# Problem statement:
Every line of the data is to be reproduced exactly.

- - -

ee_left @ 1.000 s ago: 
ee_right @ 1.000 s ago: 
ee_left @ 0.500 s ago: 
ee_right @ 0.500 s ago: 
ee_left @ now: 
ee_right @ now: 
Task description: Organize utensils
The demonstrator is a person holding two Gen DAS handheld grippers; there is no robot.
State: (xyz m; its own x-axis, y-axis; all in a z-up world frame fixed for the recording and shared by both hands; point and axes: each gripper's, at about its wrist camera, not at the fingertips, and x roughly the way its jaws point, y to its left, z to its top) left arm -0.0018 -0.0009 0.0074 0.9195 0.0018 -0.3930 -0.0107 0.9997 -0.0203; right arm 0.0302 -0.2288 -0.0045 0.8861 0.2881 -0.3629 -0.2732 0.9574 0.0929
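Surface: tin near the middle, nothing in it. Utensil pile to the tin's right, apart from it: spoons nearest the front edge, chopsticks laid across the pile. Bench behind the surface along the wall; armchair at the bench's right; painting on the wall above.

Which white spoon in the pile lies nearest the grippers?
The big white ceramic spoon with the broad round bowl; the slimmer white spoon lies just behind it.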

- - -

# Answer to the problem:
ee_left @ 1.000 s ago: 
ee_right @ 1.000 s ago: 
ee_left @ 0.500 s ago: 
ee_right @ 0.500 s ago: 
ee_left @ now: 
ee_right @ now: 
Task description: Organize utensils
The demonstrator is a person holding two Gen DAS handheld grippers; there is no robot.
State: (xyz m; its own x-axis, y-axis; all in a z-up world frame fixed for the recording and shared by both hands; point and axes: each gripper's, at about its wrist camera, not at the fingertips, and x roughly the way its jaws point, y to its left, z to its top) left arm -0.0018 -0.0009 0.0074 0.9195 0.0018 -0.3930 -0.0107 0.9997 -0.0203; right arm 0.0302 -0.2288 -0.0045 0.8861 0.2881 -0.3629 -0.2732 0.9574 0.0929
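Surface: tin near the middle, nothing in it. Utensil pile to the tin's right, apart from it: spoons nearest the front edge, chopsticks laid across the pile. Bench behind the surface along the wall; armchair at the bench's right; painting on the wall above.

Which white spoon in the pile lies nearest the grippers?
The big white ceramic spoon with the broad round bowl; the slimmer white spoon lies just behind it.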

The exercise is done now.